What to work on ->
Please repeat each line below exactly, with no images in the copy.

Data section ->

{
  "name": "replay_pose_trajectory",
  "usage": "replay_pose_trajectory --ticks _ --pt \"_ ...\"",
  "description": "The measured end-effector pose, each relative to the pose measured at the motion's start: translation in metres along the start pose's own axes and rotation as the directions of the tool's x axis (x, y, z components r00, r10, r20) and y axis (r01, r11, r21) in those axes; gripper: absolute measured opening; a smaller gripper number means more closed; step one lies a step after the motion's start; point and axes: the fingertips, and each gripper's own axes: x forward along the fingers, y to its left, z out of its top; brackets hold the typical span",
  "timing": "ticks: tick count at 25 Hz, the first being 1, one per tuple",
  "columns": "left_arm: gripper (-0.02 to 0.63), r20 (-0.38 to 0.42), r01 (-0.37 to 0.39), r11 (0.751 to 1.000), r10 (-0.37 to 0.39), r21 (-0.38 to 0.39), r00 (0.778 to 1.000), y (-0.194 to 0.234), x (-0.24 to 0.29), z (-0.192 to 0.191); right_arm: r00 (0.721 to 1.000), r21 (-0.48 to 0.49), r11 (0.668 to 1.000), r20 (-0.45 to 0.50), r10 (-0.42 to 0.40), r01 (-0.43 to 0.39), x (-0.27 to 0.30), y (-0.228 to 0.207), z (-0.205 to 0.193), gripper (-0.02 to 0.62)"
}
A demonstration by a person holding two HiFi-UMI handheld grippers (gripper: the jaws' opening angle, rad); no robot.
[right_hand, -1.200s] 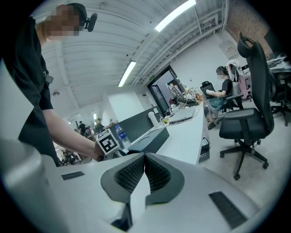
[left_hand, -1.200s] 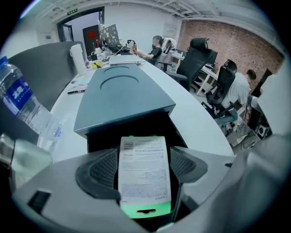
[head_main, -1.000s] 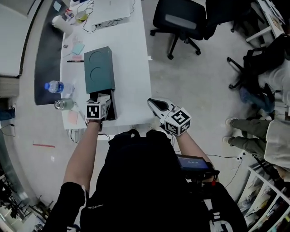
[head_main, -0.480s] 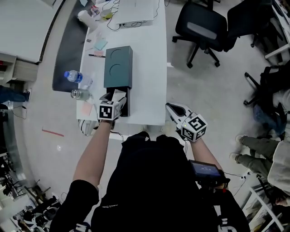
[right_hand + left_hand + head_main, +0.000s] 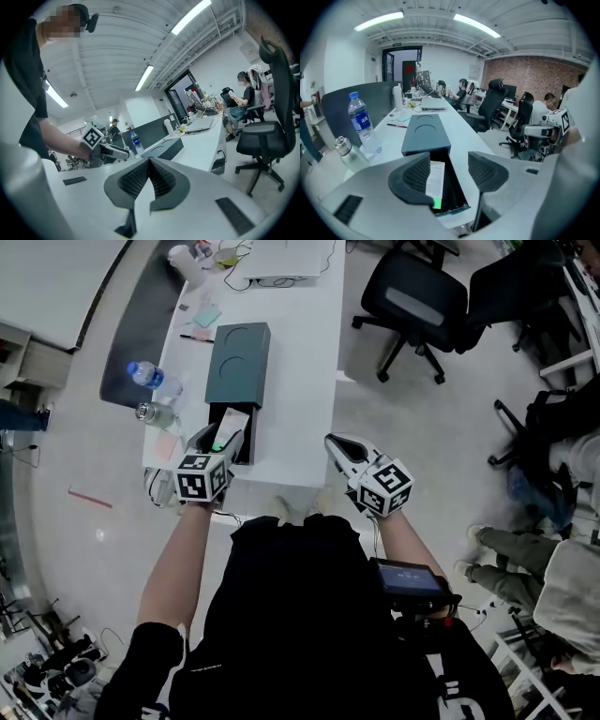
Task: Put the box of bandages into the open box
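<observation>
- The box of bandages lies inside the open box, along its left wall, with the green end toward the person.
- The open box sits at the near edge of the counter, closer to the left edge than the right. Its dark teal cover reaches away toward the far end.
- The left gripper hovers above the opening. Its jaws have just been closing but stand apart, with nothing pressed between them, and the carton shows in the gap well below.
- The right gripper has its jaws together and holds nothing. It is out past the counter's right edge.
- Judging by how things lie, the placing looks done.
- The carton is probably light, thin card that dents under a hard squeeze. If it needs reseating, grip it gently across the two long faces near the middle.
</observation>
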Motion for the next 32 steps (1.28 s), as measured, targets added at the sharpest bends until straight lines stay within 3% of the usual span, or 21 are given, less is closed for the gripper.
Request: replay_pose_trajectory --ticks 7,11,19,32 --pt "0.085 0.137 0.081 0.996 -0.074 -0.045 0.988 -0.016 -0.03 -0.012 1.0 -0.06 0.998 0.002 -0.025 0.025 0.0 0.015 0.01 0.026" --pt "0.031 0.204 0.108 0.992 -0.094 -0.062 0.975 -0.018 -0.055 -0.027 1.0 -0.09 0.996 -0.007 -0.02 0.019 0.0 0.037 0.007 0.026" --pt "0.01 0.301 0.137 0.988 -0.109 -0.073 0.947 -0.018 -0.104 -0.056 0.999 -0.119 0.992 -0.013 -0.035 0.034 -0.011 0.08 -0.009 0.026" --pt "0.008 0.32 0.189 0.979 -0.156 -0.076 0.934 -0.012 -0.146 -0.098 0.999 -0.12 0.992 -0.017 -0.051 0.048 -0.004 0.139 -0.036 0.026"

Task answer ->
{
  "name": "replay_pose_trajectory",
  "usage": "replay_pose_trajectory --ticks _ --pt \"_ ...\"",
  "description": "The measured end-effector pose, each relative to the pose measured at the motion's start: translation in metres along the start pose's own axes and rotation as the directions of the tool's x axis (x, y, z components r00, r10, r20) and y axis (r01, r11, r21) in those axes; gripper: absolute measured opening; a smaller gripper number means more closed; step one lies a step after the motion's start; point and axes: the fingertips, and each gripper's own axes: x forward along the fingers, y to its left, z out of its top; brackets hold the typical span",
  "timing": "ticks: tick count at 25 Hz, the first being 1, one per tuple",
  "columns": "left_arm: gripper (-0.02 to 0.63), r20 (-0.38 to 0.42), r01 (-0.37 to 0.39), r11 (0.751 to 1.000), r10 (-0.37 to 0.39), r21 (-0.38 to 0.39), r00 (0.778 to 1.000), y (-0.194 to 0.234), x (-0.24 to 0.29), z (-0.192 to 0.191); right_arm: r00 (0.721 to 1.000), r21 (-0.48 to 0.49), r11 (0.668 to 1.000), r20 (-0.45 to 0.50), r10 (-0.42 to 0.40), r01 (-0.43 to 0.39), x (-0.27 to 0.30), y (-0.228 to 0.207), z (-0.205 to 0.193), gripper (-0.02 to 0.62)"
}
A demonstration by a person holding two HiFi-UMI handheld grippers (gripper: the jaws' opening angle, rad); no robot.
[right_hand, -1.200s] 
[left_hand, -1.200s] 
[head_main, -1.000s] 
[head_main, -0.480s] 
[right_hand + left_hand + head_main, +0.000s] 
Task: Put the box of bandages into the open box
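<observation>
- The box of bandages lies inside the open box, along its left wall, with the green end toward the person.
- The open box sits at the near edge of the counter, closer to the left edge than the right. Its dark teal cover reaches away toward the far end.
- The left gripper hovers above the opening. Its jaws have just been closing but stand apart, with nothing pressed between them, and the carton shows in the gap well below.
- The right gripper has its jaws together and holds nothing. It is out past the counter's right edge.
- Judging by how things lie, the placing looks done.
- The carton is probably light, thin card that dents under a hard squeeze. If it needs reseating, grip it gently across the two long faces near the middle.
</observation>
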Motion for the next 32 steps (1.28 s), as measured, targets added at the sharpest bends until straight lines stay within 3% of the usual span, or 21 are given, less is closed for the gripper.
Request: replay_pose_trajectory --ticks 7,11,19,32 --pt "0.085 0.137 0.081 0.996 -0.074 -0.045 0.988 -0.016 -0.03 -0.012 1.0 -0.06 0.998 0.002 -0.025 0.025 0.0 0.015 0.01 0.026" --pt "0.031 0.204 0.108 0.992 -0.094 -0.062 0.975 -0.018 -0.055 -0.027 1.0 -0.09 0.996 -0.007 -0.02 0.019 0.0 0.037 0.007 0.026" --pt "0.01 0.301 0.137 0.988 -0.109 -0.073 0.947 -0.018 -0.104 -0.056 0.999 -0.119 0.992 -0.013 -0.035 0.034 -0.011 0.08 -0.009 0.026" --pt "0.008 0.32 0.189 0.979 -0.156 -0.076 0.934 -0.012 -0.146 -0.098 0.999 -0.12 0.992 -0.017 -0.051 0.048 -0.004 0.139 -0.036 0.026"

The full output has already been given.